Nietzsche’s writings provided a kind of pivot into a new set of questions and range of possibilities, which had not been present a century earlier when Rousseau first offered his political cure – a coherent and united community of patriotic citizens – to the discontents of modernity. He seemed to be turning away from sterile reason to life-sustaining myth, from moral notions of good and evil, truth and falsehood, to aesthetic values of creativity, vitality and heroism. As a detractor of both liberal capitalism and its socialist alternative, Nietzsche seemed to be offering, with his will to power, an unprecedented scope for human beings to reshape the world: to create, in effect, one’s own objects of desire, values, ideology and myths.
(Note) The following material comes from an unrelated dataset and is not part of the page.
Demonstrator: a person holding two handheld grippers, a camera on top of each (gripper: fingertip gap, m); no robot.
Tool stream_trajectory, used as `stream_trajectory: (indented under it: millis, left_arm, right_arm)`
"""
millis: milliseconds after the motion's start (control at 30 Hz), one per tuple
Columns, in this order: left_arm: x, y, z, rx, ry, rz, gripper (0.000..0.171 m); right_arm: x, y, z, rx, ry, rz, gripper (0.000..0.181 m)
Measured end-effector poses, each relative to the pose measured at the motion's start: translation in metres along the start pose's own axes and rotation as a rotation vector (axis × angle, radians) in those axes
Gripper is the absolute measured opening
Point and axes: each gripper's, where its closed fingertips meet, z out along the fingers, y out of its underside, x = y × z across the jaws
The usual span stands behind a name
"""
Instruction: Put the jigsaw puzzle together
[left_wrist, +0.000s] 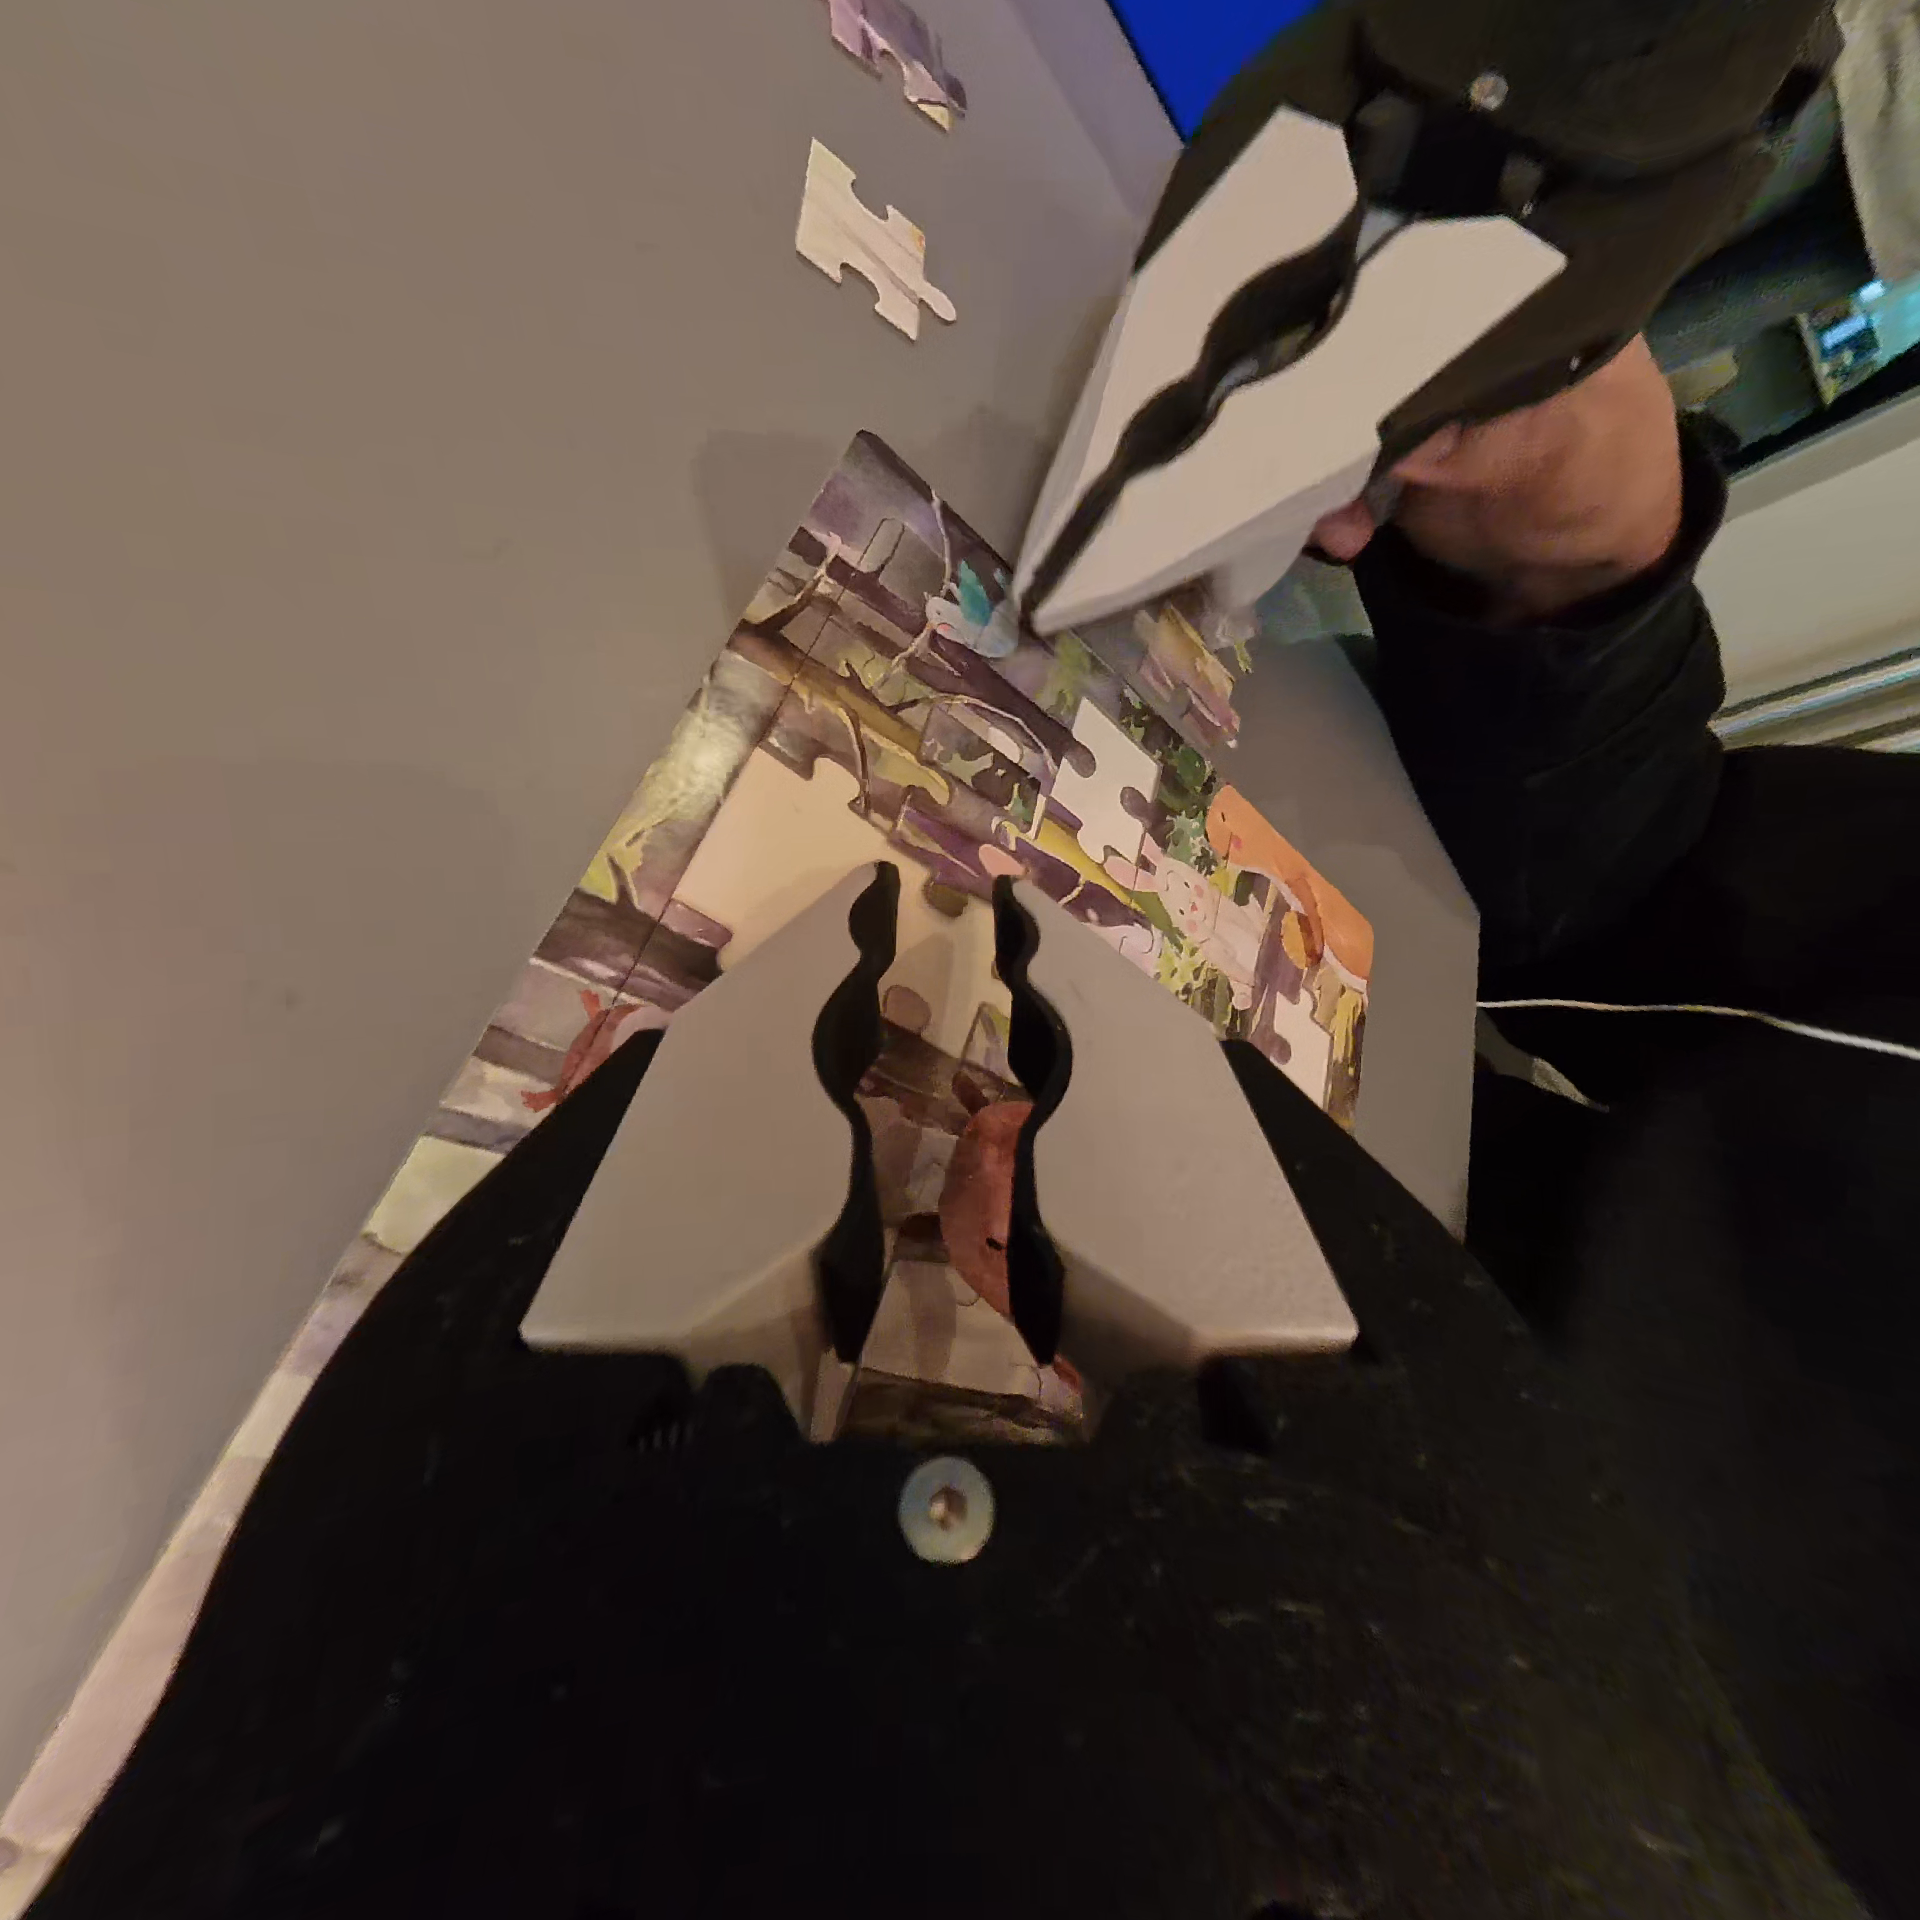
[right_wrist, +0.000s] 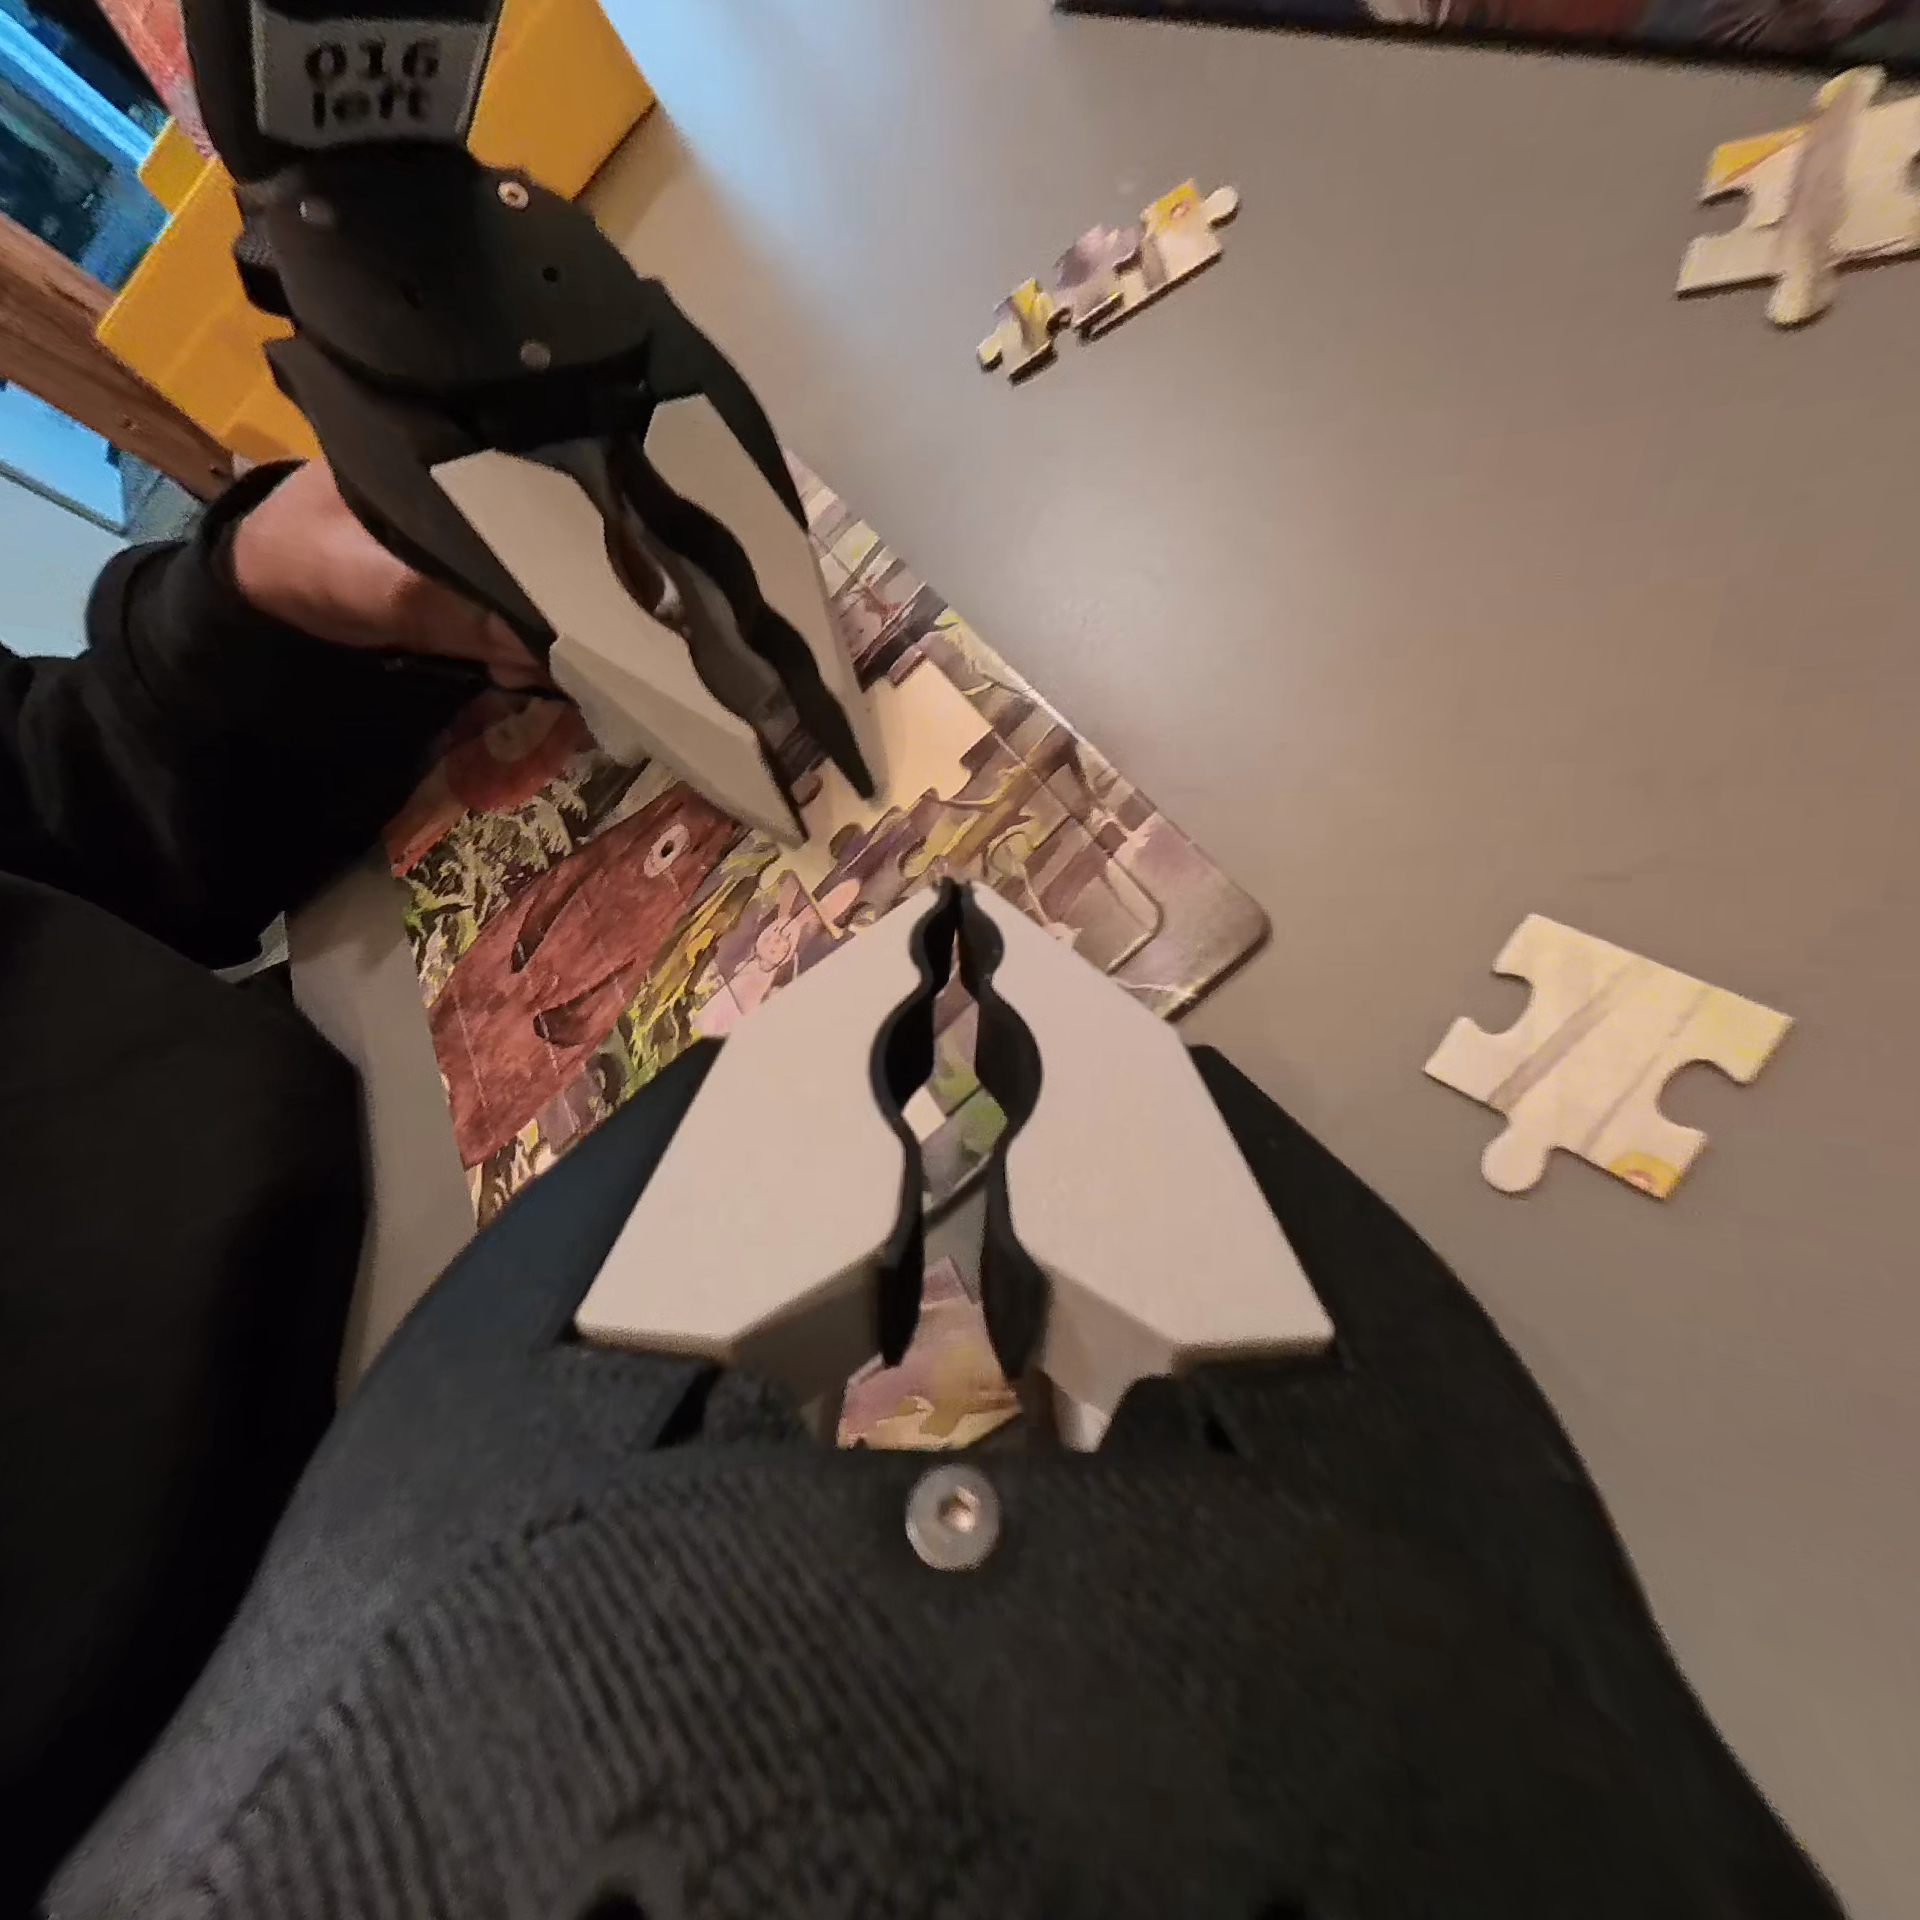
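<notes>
Puzzle lies flat near the table edge closest to the person, partly filled. Right gripper: fingers pressed together, tip down on a placed piece by the puzzle's corner. Left gripper: fingers slightly spread, empty, over the bare gap. Loose pieces sit farther in on the table. Likely thin card: light, stiff, flush to the surface, so pinch by an edge or tab. Both grippers hide much of the puzzle; the remaining gaps can't be counted.
</notes>
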Motion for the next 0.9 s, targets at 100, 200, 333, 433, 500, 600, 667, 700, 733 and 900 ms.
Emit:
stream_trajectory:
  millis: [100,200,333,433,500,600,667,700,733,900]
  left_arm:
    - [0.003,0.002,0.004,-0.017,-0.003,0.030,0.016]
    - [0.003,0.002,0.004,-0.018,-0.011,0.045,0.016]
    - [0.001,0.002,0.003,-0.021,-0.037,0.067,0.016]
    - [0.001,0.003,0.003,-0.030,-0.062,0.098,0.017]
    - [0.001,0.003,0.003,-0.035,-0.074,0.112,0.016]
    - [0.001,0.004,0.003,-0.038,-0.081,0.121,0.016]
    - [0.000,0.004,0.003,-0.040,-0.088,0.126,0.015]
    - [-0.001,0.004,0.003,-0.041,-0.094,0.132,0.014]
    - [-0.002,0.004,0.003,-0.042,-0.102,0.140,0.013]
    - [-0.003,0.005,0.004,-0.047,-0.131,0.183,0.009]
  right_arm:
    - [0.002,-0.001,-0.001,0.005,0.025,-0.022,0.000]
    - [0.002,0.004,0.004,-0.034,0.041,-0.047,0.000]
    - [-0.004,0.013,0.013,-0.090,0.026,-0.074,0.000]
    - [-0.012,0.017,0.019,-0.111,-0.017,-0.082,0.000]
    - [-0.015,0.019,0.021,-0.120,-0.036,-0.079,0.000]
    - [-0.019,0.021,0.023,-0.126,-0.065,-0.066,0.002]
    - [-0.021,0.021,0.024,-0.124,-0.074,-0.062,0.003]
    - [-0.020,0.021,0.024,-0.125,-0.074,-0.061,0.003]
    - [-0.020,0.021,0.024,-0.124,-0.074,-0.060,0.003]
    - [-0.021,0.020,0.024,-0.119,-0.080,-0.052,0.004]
To his youthful followers across the world, he provided the intellectual framework for several quintessentially modern and pressing projects: the radical trans-valuation of inherited values, the revolt against authority and its shibboleths, the creation of new forms of superabundant life, and politics in the grand mode. This is why Zarathustra’s promise of a great leap from the debased present into a healthier culture, even a superior mode of being, recommended Nietzsche to many Bolsheviks (much to Lenin’s displeasure), the left-wing Lu Xun, and fascists as much as to anarchists, feminists and aesthetes. Iconoclasts of all kinds could interpret Nietzschean self-overcoming as a call to grandiose political action as well as an apolitical exhortation to individual reinvention. The German writer Lily Braun wasn’t the sole fin de siècle feminist to claim to ‘need the flashing weapons from his armoury’.